In fact, the Sami legend that a native Reindeer pulls the sun up in the east every morning alters to become a Dragon pulling up Sol in the Korean morning skies. Incidentally, the Dragon of the 12 Earthly Branches of the Asian zodiac becomes a Snail in Kazakhstan, while the Tiger becomes the Leopard. May a snail pull the sun up in the morning?

Regardless, the Chinese alphabet and culture were one of many imposed upon and actually adopted by the Han people of Korea for many years, because they had developed no written alphabet of their own. This tended to keep the concept of writing as communication and as an art form out of reach of the lower classes of Koreans that could not learn the Chinese writing system - it was complex and included many characters. Under Japanese occupation, yet another alphabet was imposed and Korean arts, including martial arts, were outlawed - and masters went up into the mountains until the Japanese left (some others infiltrated the Japanese and Chinese armies, took appropriate names and made good livings.) .

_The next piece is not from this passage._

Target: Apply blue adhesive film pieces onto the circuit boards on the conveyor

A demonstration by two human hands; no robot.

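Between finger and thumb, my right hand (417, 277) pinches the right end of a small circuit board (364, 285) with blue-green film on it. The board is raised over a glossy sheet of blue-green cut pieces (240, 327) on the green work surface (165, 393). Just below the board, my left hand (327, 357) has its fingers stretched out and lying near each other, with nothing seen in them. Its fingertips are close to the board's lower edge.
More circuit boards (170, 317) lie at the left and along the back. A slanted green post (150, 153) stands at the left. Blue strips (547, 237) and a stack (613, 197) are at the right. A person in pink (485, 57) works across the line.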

King Chin Heung of Korea in the 500s AD created a 24-character alphabet that the Koreans use to this day, although many North Koreans learn the Chinese characters and language and some even escape a cruel dictatorship to Northern Chinese regions, as in the great book The Ginseng Hunter by Jeff Talarigo, author of The Pearl Diver. The King of ancient times also established a system of public welfare and volunteerism as well as an alphabet and many other advancements. Anyone in the kingdom was now able to learn to read and write.

Some North and South Koreans still honor Chinese New Year's today as well as the January 1st New Year's by having two separate celebrations. They are able to enjoy a second holiday in this manner, with days off from work for each one to celebrate family and the new year.

New Year's Celebrations

The colors of South Korea are blue and white, while red, a favorite of the Chinese, can mean death in Korea - death announcements are sent with red borders. However, leaders and officials of all sorts wear red as a symbol of leadership in traditional garments and everyone that has one might wear red in the traditional hanbok or handobok (more like working everyday clothing), a floor length outer gown for both men and women. Red can be seen among royalty and in some weddings as well. Kites flown on New Years may also contain the color red.

HAPPY NEW YEAR! - Saehae bok manhi badeuseyo (Accept many blessings)!

In the third month of the lunar calendar, the Korean New Year is Seollal, the most traditional and important Korean holiday. Several days of celebrations begin on the Lunar (or “Chinese”) New Year's Day for at least three days. "Seollal" is also called “Gujeong,“ "Seollal," or “Sinjeong.” It falls on the day of the second new moon after the December solstice, except in the years in which an extra month appears to make up for the accumulated quarter-days ignored in the actual solar years. In this case, the New Year falls on the day of the thrid new moon past winter solstice.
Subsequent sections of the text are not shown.